### Try it
Would you reproduce exactly the lines below from the one holding "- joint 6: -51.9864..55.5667" through the one holding "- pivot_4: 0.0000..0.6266", inclusive, and no others?

++++++

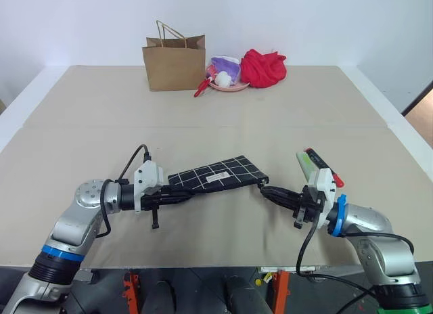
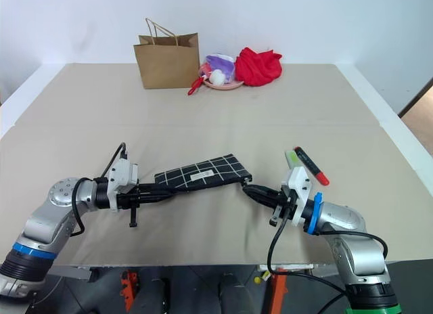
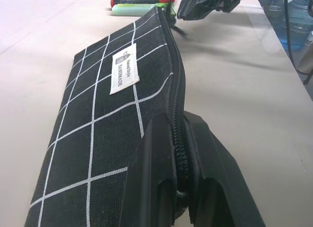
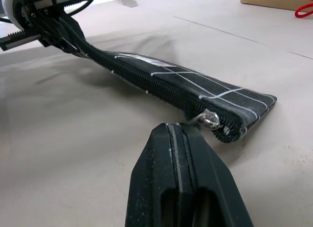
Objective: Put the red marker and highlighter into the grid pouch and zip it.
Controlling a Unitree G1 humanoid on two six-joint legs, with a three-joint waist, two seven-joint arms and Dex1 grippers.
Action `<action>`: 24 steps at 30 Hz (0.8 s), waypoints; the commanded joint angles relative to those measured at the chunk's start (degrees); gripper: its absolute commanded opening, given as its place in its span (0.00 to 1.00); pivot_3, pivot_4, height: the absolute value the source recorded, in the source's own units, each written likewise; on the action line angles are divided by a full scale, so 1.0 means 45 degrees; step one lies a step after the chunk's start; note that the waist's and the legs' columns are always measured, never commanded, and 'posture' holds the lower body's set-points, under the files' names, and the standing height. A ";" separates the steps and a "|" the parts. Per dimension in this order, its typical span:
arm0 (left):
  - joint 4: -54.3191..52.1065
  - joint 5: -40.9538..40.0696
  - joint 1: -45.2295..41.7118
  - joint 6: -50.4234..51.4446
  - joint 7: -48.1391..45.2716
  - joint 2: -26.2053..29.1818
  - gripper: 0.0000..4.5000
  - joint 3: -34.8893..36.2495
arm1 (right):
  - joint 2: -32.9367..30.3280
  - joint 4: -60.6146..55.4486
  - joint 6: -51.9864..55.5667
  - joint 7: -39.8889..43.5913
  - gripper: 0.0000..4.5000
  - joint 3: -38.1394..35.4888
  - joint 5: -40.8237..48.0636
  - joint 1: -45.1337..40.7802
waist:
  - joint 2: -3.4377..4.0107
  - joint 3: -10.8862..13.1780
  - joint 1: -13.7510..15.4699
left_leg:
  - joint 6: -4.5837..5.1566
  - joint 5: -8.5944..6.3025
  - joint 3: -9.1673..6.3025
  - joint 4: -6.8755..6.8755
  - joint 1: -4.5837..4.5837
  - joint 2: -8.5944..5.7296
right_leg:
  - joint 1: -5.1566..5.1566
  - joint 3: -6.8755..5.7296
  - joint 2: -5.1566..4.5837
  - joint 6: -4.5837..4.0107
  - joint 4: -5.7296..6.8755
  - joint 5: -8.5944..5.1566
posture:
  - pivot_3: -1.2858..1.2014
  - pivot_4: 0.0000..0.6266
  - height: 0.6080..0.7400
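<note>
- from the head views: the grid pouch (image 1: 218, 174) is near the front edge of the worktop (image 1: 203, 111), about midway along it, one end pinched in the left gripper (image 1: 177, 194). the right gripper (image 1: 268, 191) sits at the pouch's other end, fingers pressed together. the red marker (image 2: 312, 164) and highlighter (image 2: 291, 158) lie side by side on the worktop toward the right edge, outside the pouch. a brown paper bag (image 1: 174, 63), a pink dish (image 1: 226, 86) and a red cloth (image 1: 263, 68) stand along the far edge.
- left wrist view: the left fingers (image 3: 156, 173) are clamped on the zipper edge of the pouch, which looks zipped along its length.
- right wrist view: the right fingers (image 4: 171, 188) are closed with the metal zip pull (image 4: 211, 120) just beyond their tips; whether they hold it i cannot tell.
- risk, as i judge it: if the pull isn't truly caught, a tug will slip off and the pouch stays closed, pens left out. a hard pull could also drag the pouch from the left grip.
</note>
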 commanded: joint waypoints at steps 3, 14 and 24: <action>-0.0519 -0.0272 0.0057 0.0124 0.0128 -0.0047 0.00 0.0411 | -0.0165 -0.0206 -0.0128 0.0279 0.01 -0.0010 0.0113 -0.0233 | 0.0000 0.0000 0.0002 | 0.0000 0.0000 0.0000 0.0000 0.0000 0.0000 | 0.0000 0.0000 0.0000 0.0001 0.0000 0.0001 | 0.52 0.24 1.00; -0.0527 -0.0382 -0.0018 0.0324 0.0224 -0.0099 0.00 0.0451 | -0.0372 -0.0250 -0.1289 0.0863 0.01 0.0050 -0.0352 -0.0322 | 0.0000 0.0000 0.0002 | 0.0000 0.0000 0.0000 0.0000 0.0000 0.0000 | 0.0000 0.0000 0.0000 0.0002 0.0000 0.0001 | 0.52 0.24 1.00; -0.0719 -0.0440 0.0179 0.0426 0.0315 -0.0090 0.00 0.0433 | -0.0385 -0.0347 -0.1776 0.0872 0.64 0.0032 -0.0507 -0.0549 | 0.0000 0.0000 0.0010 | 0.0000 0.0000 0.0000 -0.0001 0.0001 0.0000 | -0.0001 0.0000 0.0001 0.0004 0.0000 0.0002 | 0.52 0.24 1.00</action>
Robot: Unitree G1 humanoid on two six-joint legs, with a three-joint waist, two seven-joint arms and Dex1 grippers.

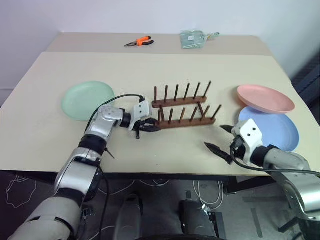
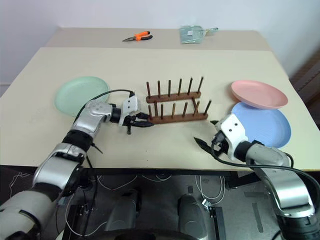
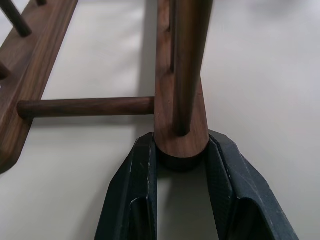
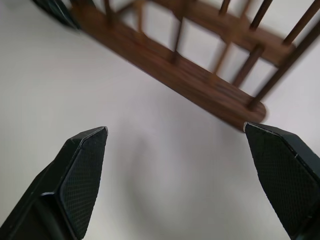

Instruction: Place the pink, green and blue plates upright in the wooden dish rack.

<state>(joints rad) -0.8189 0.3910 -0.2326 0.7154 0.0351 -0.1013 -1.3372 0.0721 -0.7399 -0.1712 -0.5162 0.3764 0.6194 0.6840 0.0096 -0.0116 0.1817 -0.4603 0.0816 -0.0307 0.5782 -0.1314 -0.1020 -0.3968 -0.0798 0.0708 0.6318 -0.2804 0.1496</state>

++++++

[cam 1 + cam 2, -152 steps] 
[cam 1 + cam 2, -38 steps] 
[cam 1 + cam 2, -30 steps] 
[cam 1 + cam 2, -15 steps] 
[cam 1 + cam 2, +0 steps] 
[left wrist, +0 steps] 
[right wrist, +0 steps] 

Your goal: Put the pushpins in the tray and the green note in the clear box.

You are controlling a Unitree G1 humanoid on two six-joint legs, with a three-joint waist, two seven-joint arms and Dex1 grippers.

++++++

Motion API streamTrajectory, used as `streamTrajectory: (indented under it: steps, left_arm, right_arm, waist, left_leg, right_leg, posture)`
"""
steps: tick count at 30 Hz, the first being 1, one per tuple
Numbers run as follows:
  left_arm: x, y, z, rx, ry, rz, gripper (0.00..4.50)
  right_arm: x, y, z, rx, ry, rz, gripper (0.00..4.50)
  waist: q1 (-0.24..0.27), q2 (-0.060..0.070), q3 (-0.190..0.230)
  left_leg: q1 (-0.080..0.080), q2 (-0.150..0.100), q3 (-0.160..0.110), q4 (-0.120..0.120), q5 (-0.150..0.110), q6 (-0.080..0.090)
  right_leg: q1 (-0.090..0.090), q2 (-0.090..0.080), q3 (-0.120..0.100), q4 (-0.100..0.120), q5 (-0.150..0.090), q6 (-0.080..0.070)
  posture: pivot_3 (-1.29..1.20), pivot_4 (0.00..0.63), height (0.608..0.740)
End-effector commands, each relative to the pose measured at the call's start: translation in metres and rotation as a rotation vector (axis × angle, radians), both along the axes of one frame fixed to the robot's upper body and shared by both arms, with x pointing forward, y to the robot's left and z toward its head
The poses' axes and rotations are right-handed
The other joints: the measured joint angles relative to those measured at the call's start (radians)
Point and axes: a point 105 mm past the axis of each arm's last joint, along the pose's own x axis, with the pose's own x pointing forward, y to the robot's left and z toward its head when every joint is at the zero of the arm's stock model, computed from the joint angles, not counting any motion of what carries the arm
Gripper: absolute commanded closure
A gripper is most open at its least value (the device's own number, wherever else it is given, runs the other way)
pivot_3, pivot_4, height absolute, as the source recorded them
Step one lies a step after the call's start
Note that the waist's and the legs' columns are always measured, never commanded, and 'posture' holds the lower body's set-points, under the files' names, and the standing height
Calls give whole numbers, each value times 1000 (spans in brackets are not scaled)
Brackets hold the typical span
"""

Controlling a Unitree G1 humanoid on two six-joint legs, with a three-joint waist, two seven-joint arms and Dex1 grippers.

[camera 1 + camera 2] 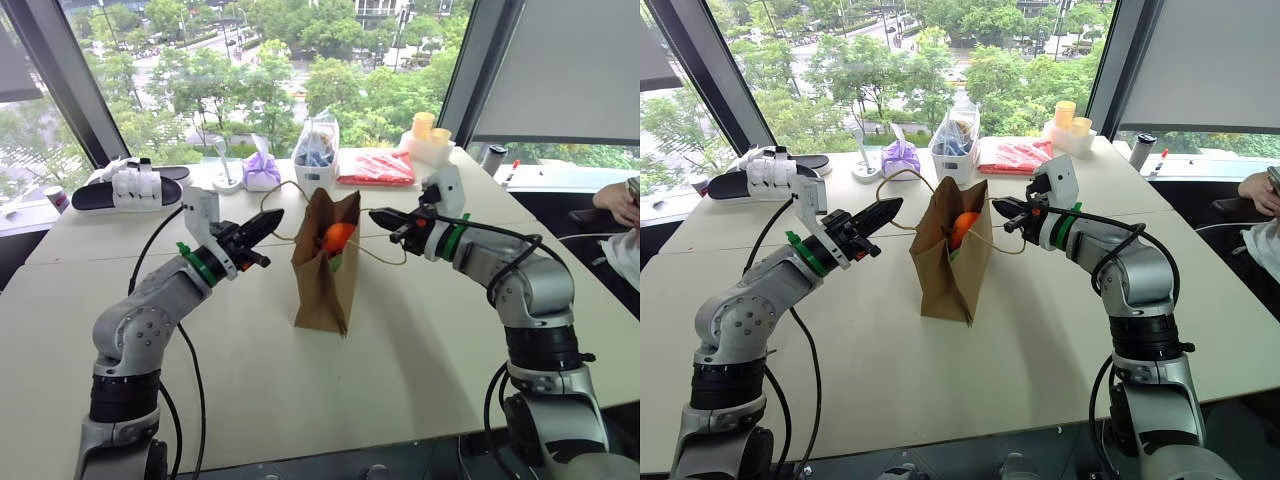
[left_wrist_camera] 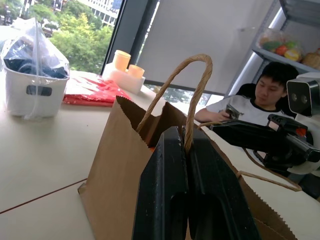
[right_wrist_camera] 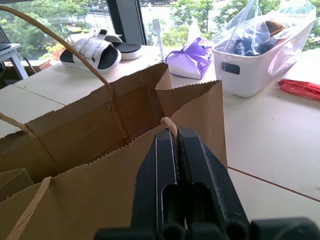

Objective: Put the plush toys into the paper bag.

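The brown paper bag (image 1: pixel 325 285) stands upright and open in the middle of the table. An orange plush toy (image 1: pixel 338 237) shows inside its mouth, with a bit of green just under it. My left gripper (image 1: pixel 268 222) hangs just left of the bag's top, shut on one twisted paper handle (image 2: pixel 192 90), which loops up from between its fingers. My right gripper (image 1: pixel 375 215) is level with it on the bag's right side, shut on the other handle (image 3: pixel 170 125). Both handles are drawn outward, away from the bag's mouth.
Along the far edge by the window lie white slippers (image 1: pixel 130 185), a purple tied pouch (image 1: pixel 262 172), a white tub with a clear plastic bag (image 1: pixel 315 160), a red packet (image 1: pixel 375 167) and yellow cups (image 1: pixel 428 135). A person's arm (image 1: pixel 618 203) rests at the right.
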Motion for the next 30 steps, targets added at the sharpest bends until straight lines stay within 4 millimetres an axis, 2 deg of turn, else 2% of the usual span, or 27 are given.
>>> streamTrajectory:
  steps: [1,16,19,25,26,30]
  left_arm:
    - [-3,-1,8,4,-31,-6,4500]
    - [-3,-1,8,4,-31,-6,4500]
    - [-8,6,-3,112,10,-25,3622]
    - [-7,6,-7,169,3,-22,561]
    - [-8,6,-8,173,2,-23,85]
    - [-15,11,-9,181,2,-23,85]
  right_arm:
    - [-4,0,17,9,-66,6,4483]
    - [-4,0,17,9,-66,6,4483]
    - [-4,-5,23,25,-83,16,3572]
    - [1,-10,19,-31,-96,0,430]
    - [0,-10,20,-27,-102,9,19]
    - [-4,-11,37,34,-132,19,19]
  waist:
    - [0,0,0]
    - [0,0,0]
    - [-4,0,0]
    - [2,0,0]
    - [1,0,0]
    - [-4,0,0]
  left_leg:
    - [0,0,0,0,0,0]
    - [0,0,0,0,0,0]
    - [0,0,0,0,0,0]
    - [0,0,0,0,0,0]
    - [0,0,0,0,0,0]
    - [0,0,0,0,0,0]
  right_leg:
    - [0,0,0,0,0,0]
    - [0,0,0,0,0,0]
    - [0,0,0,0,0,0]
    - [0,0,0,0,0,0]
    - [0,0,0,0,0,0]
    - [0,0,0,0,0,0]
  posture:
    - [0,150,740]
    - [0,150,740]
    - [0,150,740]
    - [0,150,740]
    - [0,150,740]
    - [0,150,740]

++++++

### Expected output
  - joint 6: -51.9864..55.5667
  - joint 7: -39.8889..43.5913
  - gripper: 0.0000..4.5000
  - joint 3: -38.1394..35.4888
  - joint 5: -40.8237..48.0636
  - joint 1: -45.1337..40.7802
waist:
  - joint 2: -3.4377..4.0107
  - joint 3: -10.8862..13.1780
  - joint 1: -13.7510..15.4699
left_leg:
  - joint 6: -4.5837..5.1566
  - joint 5: -8.5944..6.3025
  - joint 3: -9.1673..6.3025
  - joint 4: -6.8755..6.8755
  - joint 1: -4.5837..4.5837
  - joint 2: -8.5944..5.7296
right_leg:
  - joint 1: -5.1566..5.1566
  - joint 3: -6.8755..5.7296
  - joint 2: -5.1566..4.5837
  - joint 6: -4.5837..4.0107
  - joint 4: -5.7296..6.8755
  - joint 5: -8.5944..5.1566
posture:
  - pivot_3: -1.2858..1.2014
  - pivot_4: 0.0000..0.6266

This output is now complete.